Quella di oggi sarà la quindicesima notte europea dei ricercatori, con iniziative in oltre cento città italiane. Tra gli studiosi che parteciperanno, qualcuno vivrà la manifestazione per la quindicesima volta da precario: lo era nel 2005, quando l’evento ha fatto il suo esordio, e lo è ancora oggi. Negli enti pubblici di ricerca operano ancora più di mille precari storici, persone con un’anzianità tale da poter reclamare un posto fisso che però ancora aspettano.
In testa alla lista degli enti di ricerca, c’è il Consiglio nazionale delle ricerche (Cnr), il più grande del nostro Paese. In 857 sono rimasti fuori dalle stabilizzazioni, come riporta la UilRua. A maggio 2017 è stata approvata la legge Madia, voluta dall’ex ministra della Funzione pubblica: doveva avviare le assunzioni a tempo indeterminato per quelli con almeno tre anni di servizio, ma gli ingressi sono avvenuti a singhiozzo. L’anno scorso hanno firmato i primi 1.200, quelli con un rapporto da dipendente a tempo determinato e trasformati automaticamente in contratti permanenti. Più complesso è stato il cammino per gli assegnisti di ricerca, ricordano i “Precari uniti Cnr”. Per loro la norma imponeva un concorso riservato. Dopo le prove, l’ente ha iniziato a scorrere la graduatoria a gruppi di 104 ricercatori alla volta: la prima tranche a dicembre 2018, poi una a luglio e una in questi giorni. Ne restano fuori in 458, anche se il ministro Lorenzo Fioramonti vuole sbloccare un altro contingente, sempre da 104, entro dicembre. Resterebbero fuori altri 354, da sommare ai 187 esclusi dalle selezioni, 41 tecnici in attesa del concorso e 170 ricercatori rimasti a secco per cavilli legati alle norme.
Fioramonti ha messo il superamento del precariato nella ricerca tra gli obiettivi, ma dovrà vincere la difficile partita delle risorse. Anche il Crea, centro di ricerca agricola, ha bisogno di fondi. Prima della legge Madia i corridoi dell’istituto erano popolati da 600 precari. Poi sono stati stabilizzati in 407 “tempi determinati”. In 22 tra i loro colleghi sono stati esclusi, mentre un centinaio di assegnisti hanno partecipato al concorso a giugno, ma ancora non sanno se l’hanno passato. Da marzo, dopo l’arresto dei vertici, l’ente è commissariato e questo ha complicato le cose. Oggi il Coordinamento precari Crea consegnerà dei semi alla ministra dell’Agricoltura Teresa Bellanova, per chiedere di piantare alberi non solo per gli iscritti a Italia viva, il neo partito renziano, ma anche per ogni ricercatore stabilizzato.

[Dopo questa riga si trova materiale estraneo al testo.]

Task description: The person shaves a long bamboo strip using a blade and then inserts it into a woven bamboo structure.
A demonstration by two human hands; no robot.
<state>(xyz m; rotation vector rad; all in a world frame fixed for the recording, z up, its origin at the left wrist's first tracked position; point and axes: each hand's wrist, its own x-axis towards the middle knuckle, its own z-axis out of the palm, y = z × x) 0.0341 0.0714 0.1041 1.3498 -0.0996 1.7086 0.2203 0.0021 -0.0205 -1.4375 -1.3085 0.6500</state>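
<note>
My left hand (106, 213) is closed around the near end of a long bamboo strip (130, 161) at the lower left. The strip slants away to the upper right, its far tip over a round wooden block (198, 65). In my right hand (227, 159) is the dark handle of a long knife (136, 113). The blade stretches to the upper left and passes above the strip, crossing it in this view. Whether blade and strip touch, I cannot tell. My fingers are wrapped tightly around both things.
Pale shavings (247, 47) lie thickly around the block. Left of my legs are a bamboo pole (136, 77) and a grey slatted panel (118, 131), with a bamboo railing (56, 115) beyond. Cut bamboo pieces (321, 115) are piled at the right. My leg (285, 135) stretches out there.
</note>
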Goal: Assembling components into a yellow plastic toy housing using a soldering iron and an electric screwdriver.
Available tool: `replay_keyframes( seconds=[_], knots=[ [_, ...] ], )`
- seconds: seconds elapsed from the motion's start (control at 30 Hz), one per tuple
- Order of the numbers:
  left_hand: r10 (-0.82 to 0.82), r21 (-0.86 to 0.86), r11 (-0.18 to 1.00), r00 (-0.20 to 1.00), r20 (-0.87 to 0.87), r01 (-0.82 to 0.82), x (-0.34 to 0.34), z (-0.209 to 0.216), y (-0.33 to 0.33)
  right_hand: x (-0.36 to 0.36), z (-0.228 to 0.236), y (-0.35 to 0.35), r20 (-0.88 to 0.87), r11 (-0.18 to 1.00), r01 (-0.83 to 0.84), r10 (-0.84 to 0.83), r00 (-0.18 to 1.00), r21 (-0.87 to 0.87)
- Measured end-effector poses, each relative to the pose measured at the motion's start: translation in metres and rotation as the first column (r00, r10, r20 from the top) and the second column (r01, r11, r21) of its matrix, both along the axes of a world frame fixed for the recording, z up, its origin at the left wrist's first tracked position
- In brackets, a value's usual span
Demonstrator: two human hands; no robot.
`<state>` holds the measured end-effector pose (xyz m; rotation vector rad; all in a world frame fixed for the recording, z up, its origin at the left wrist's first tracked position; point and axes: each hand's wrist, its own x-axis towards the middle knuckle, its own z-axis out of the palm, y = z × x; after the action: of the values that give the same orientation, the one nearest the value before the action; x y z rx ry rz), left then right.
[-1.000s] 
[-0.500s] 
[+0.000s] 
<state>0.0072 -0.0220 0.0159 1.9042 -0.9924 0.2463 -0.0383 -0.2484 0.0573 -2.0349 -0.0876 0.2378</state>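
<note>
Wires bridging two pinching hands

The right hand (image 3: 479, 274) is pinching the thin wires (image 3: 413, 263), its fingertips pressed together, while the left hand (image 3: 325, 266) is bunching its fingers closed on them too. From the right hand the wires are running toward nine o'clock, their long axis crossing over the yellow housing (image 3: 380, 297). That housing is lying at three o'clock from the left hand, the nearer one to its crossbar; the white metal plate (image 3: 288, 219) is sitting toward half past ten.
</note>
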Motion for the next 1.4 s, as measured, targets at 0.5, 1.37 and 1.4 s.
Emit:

All’Istituto nazionale di fisica nucleare (Infn) sono stati invece mesi duri. I vertici si sono opposti da subito alle stabilizzazioni automatiche, preferendo assumere solo con concorsi aperti. Poi, su spinta politica, sono arrivati i primi 170 contratti. Per gli assegnisti, una cinquantina, non è stato bandito alcun concorso. Altri 50 “tempi determinati” sono stati esclusi per una lettura restrittiva delle norme. Su questo Fioramonti vuole intervenire con una norma di interpretazione più inclusiva. A giugno è cambiato il presidente dell’ente e il Coordinamento precari Infn spera in una maggiore apertura. Tra l’altro, la commissione Cultura ha fatto sapere che, in mancanza di stabilizzazioni, fermerà i finanziamenti per l’Infn. Le condizioni per sbloccare le assunzioni ora ci sono.
All’Istituto nazionale di geofisica e vulcanologia (Ingv) hanno stabilizzato 116 studiosi ma ora pure qui servono soldi per far entrare gli assegnisti. Sono una quarantina, da una prima ricognizione. L’ente non ha avviato i concorsi perché non sa di quante risorse dispone. Vanno messe le mani nel bilancio pubblico, insomma. Non solo per dare un futuro più sereno a quasi 1100 ricercatori precari “storici”, ma anche per presentarsi davanti ai partner europei con una quota di Pil investita in ricerca e sviluppo un po’ meno misera dell’attuale 1,35%.